What you need to do:
Go to the line in the entries below that holds "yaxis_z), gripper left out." and repeat exactly from there through the line that holds "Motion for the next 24", inclusive.

Extracted data entries:
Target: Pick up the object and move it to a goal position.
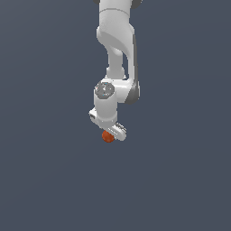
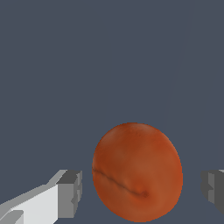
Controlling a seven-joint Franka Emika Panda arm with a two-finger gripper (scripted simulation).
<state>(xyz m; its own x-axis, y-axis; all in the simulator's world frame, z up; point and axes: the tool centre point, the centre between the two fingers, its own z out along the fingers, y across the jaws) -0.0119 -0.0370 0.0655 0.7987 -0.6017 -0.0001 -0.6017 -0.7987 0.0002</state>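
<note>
**Ball bracketed, grip not yet made**

Your orange-red ball point(image 2: 137, 172) sits between the two grey fingertips point(image 2: 70, 192) in the wrist view, with a dark crease running across its mottled skin. There is a visible strip of background on each side of it, so the pads are spread and neither one touches the ball; the gap looks a little wider on one side than the other, so the ball is slightly off the middle of the opening.

In the exterior view the ball point(image 1: 107, 136) peeks out just under the white gripper point(image 1: 109, 132), which points downward at the end of the Panda arm point(image 1: 116, 40). The hand hides most of the ball from that side, and the flat grey ground point(image 1: 45, 180) shows no shadow or edge, so you cannot tell from these pictures whether the ball rests on the surface or how low the fingertips reach beside it.

As for progress, you appear to have the approach done: the hand is over the ball and straddling it. What is left, by my reading, is nearly everything that counts — closing on the ball, lifting it, and carrying it to the goal. No goal marker shows in either view, so its direction is unknown from here.
</note>
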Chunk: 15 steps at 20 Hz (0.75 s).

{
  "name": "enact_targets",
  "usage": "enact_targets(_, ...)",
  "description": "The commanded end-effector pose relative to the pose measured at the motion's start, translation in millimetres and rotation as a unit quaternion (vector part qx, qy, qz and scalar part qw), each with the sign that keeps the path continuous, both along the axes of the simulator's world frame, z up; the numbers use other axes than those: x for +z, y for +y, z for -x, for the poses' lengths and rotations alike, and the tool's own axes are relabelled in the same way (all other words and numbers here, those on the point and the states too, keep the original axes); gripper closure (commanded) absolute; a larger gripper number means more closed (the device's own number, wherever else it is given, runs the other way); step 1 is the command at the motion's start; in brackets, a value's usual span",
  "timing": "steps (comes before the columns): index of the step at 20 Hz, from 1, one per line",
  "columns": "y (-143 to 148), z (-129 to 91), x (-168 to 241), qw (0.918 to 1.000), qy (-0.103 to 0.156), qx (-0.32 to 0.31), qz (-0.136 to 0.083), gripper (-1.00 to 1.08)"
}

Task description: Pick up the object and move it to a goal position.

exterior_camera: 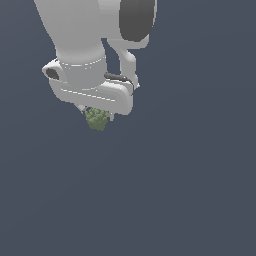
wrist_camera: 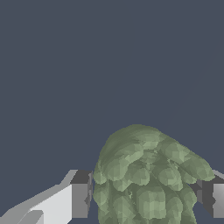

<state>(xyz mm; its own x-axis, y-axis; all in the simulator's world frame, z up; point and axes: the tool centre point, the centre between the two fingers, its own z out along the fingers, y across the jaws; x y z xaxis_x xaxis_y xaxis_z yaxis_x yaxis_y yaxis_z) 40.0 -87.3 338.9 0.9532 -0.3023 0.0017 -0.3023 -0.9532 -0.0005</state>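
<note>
Beneath the white gripper (exterior_camera: 98, 113), exterior view: the object (exterior_camera: 97, 120), an olive, knobbly lump, hangs clamped, no goal marker visible; carry it slowly, keeping the squeeze steady. Wrist view: dark finger pads (wrist_camera: 81, 194) press both flanks of its mottled, rounded, bumpy surface

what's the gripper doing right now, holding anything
Gripper: shut on the green lump, one finger on each side of it.

Mottled olive-green object (wrist_camera: 144, 179), white tool (exterior_camera: 98, 112)
</note>
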Motion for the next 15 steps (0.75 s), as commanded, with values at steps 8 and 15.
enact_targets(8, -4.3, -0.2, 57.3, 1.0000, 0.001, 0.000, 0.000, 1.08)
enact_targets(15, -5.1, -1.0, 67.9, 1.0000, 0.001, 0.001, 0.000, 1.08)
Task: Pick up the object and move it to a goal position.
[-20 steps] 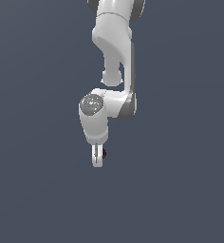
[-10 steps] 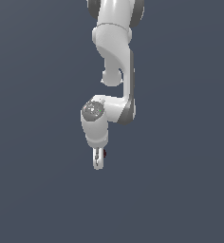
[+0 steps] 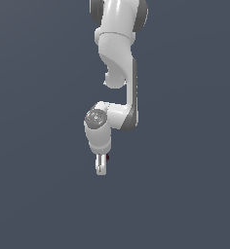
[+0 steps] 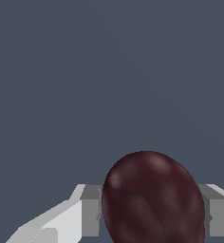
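Note:
The dark maroon-red ball (image 4: pixel 153 199) sits between my two white fingers in the wrist view, touching the pads on both sides. In the exterior view only a small dark red sliver of the ball (image 3: pixel 108 157) shows behind the fingers. My gripper (image 3: pixel 102 168) points straight down from the white arm and is shut on the ball, in the middle of the exterior view.
A plain dark grey-blue surface (image 3: pixel 185 194) fills the background in both views. No other object or goal marker shows.
The arm has shifted toward the exterior view's right and lowered slightly, carrying the ball with it. The gripper stays shut on the ball.

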You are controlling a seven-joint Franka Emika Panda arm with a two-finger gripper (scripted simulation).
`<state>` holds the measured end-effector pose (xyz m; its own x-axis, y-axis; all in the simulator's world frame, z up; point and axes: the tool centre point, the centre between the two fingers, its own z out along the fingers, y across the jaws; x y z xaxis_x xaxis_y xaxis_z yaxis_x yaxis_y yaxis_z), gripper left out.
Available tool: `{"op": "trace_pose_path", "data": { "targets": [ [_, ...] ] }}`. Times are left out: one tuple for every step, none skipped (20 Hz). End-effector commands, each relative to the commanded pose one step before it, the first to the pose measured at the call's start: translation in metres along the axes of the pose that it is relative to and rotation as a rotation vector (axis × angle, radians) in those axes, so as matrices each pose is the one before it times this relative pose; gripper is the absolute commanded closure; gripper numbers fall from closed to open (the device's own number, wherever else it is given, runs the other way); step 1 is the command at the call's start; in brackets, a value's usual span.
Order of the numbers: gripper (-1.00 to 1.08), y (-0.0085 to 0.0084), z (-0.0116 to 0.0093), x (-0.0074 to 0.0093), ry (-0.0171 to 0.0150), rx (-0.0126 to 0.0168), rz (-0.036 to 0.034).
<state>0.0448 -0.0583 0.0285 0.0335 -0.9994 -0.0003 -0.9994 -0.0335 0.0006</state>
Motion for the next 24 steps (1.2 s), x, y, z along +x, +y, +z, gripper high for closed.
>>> {"op": "trace_pose_path", "data": {
  "targets": [
    [1.08, -0.00026, 0.0002, 0.00006, 0.00006, 0.00046, 0.00002],
    [1.08, 0.0, 0.0, 0.0, 0.0, 0.0, 0.0],
    [1.08, 0.0, 0.0, 0.0, 0.0, 0.0, 0.0],
    [1.08, 0.0, 0.0, 0.0, 0.0, 0.0, 0.0],
    [1.08, 0.0, 0.0, 0.0, 0.0, 0.0, 0.0],
    [1.08, 0.0, 0.0, 0.0, 0.0, 0.0, 0.0],
    [1.08, 0.0, 0.0, 0.0, 0.0, 0.0, 0.0],
    [1.08, 0.00004, -0.00017, 0.0, 0.0, 0.0, 0.0],
    [1.08, 0.00005, -0.00025, -0.00003, 0.0, 0.0, 0.0],
    [1.08, 0.00014, -0.00076, -0.00009, 0.0, 0.0, 0.0],
    [1.08, 0.00024, -0.00127, -0.00016, 0.0, 0.0, 0.0],
    [1.08, 0.00034, -0.00179, -0.00022, 0.0, 0.0, 0.0],
    [1.08, 0.00044, -0.00231, -0.00028, 0.0, 0.0, 0.0],
    [1.08, 0.00053, -0.00283, -0.00034, 0.0, 0.0, 0.0],
    [1.08, 0.00063, -0.00336, -0.00041, 0.0, 0.0, 0.0],
    [1.08, 0.00074, -0.00393, -0.0004, -0.00047, 0.00011, 0.00009],
    [1.08, 0.00083, -0.00444, -0.00054, 0.0, 0.0, 0.0],
    [1.08, 0.00093, -0.00499, -0.0006, 0.0, 0.0, 0.0],
    [1.08, 0.00105, -0.00549, -0.00049, -0.00042, -0.00005, 0.00024],
    [1.08, 0.00114, -0.00613, -0.00074, 0.0, 0.0, 0.0],
    [1.08, 0.00125, -0.00672, -0.00081, 0.0, 0.0, 0.0],
    [1.08, 0.00137, -0.00727, -0.00069, -0.00043, -0.00004, 0.00024],
    [1.08, 0.00146, -0.00794, -0.00095, 0.0, 0.0, 0.0],
    [1.08, 0.00159, -0.00852, -0.00081, -0.00041, -0.00005, 0.00026]
  ]
}}
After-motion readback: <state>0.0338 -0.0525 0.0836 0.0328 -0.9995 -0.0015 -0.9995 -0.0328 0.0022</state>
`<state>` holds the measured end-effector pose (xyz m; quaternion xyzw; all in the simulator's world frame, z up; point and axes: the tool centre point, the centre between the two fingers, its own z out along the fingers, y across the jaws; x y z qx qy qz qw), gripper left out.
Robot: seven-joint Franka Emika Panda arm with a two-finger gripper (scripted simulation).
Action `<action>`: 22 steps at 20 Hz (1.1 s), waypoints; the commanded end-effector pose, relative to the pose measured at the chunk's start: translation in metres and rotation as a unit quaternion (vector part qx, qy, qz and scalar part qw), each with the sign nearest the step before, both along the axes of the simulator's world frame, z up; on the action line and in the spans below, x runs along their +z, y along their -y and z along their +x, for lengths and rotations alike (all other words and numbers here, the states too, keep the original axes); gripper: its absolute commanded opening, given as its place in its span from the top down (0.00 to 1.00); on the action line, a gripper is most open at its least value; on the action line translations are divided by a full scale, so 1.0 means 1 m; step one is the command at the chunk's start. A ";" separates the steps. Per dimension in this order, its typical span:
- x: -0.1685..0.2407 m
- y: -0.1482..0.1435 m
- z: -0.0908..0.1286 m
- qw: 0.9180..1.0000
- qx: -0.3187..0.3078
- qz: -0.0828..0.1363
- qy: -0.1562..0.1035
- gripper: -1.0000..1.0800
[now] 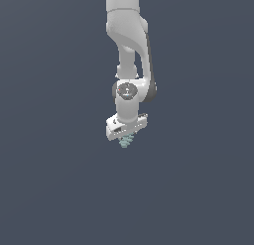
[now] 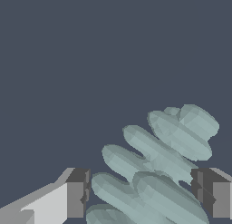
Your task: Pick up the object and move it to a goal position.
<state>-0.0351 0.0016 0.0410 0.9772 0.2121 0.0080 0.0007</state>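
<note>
The object (image 1: 125,142) is a small pale teal-green ridged cone, poking out just below the white gripper (image 1: 127,136) in the middle of the exterior view. In the wrist view the object (image 2: 154,168) fills the gap between the two dark fingertips, its stacked discs lying tilted and tapering away from the camera. My gripper (image 2: 142,193) is shut on the object, with a finger pad (image 2: 78,193) against one side and the other pad (image 2: 209,192) against the opposite side. The wider end of the cone is cut off by the picture's edge.
A plain dark grey-blue surface (image 1: 54,189) fills both views all around. The white arm (image 1: 130,45) comes down from the top middle of the exterior view. No other objects or edges show.
</note>
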 end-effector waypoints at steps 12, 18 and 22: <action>0.013 0.006 -0.001 1.000 -0.001 -0.001 -0.001 1.00; 0.047 0.018 -0.002 1.000 -0.001 -0.001 -0.002 1.00; 0.080 0.029 -0.002 1.000 -0.001 0.000 -0.003 1.00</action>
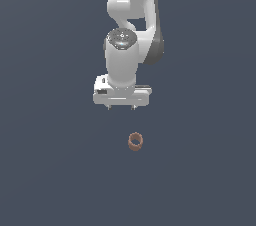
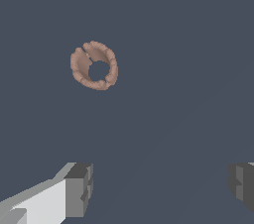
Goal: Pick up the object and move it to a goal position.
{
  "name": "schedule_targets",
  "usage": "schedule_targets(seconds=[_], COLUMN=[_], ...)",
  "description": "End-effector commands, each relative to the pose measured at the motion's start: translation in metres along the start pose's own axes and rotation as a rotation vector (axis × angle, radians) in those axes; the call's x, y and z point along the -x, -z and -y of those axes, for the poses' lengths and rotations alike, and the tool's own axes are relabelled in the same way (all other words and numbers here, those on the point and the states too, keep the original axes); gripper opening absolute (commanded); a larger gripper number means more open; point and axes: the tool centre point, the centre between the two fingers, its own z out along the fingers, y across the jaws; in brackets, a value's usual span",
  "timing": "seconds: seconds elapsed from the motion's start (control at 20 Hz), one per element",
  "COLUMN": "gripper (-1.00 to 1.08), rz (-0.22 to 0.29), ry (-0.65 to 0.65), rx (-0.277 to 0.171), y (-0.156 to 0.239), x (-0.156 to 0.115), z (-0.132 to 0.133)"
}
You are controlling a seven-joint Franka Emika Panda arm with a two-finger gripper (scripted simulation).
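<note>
On the plain dark grey-blue desk (image 1: pixel 50 170) lay the ring (image 1: pixel 135 141), a small reddish-brown hollow piece w/ a bumpy, uneven wall, resting alone on the bare surface. From the exterior view it sat below the arm's white head and a little toward that view's right of the head's centre, w/ a clear strip of desk showing between them, so no contact. Robot arm (image 1: pixel 131 15) came in from the top of the exterior view: white links, a dark grey band on one side, a shiny grey cap on the wrist joint.

Jaws (image 1: pixel 121 108) were spread wide and held nothing. Exterior view showed only two short dark tips poking out under the white crossbar, well apart from each other. Wrist view showed one finger (image 2: pixel 78 190) w/ a grey pad on a white body and the other finger (image 2: pixel 242 182) at the far edge of the frame, a broad stretch of bare desk between them.

Ring (image 2: pixel 94 65) in the wrist view sat away from the gap between the fingers, nearer the white-bodied finger's side than the other. Its hole faced the camera, so desk showed through the middle. Ring looked much narrower than the spread of the jaws.
</note>
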Motion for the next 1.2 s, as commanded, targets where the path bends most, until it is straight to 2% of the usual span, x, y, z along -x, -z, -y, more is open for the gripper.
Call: schedule_targets(seconds=[0.0,0.15,0.45,0.8,1.15], gripper=[1.00,1.00,1.00,1.00,1.00], rz=[0.000,0.003,0.016,0.016,0.014], ry=[0.000,0.008,0.049,0.042,0.002], rx=[0.000,0.000,0.001,-0.001,-0.008], y=[0.000,-0.001,-0.003,-0.005,-0.014], x=[0.000,0.000,0.003,0.000,-0.018], z=[0.000,0.006,0.036,0.036,0.040])
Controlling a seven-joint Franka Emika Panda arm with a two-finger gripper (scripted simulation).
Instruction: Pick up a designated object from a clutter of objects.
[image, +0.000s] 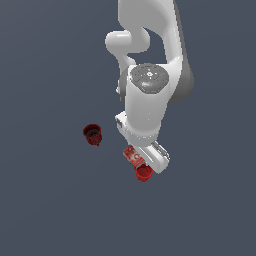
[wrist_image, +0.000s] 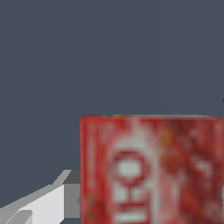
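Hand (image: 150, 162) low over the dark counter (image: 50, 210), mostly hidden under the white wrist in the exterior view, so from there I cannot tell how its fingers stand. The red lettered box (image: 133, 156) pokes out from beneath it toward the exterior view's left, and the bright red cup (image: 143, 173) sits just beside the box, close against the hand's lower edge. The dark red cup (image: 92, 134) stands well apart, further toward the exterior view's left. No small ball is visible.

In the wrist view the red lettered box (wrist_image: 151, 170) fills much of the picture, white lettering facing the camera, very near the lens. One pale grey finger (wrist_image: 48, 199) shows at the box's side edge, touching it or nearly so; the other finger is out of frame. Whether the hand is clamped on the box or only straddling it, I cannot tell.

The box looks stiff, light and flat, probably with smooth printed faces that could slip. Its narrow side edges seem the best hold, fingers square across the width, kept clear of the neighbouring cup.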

Your response:
`<state>` holds the measured end-effector pose (xyz m; its own x-axis, y-axis; all in the simulator's world frame, z up; point and axes: the tool centre point, the centre between the two fingers, its own z out along the fingers, y across the jaws; x y z xaxis_x xaxis_y xaxis_z yaxis_x yaxis_y yaxis_z), gripper left out.
Available tool: `{"op": "trace_pose_path", "data": { "targets": [ [_, ...] ] }}`. Times are left out: one tuple for every step, none skipped (20 Hz). End-effector commands, each relative to the commanded pose one step before it, the first to the pose measured at the call's start: translation in metres along the axes of the pose that it is relative to and rotation as a rotation vector (axis × angle, radians) in those axes, so as matrices each pose is the one before it times this relative pose; gripper is the absolute commanded closure; gripper numbers fall from closed to open (the device's own number, wherever else it is given, runs the other way); step 1 is the command at the call's start; in brackets, a value's usual span.
Order of the numbers: gripper (-1.00 to 1.08), y (-0.0085 to 0.0084), z (-0.0116 to 0.0093), x (-0.0074 to 0.0093), ry (-0.0171 to 0.0150), rx (-0.0126 to 0.0168), rz (-0.036 to 0.034).
<state>0.0448 -0.0583 0.0285 0.0335 -0.9994 -0.0003 -0.9994 -0.0335 0.0006</state>
Motion for the next 24 steps (1.2 s), x, y, z along +x, +y, +z, gripper high for closed.

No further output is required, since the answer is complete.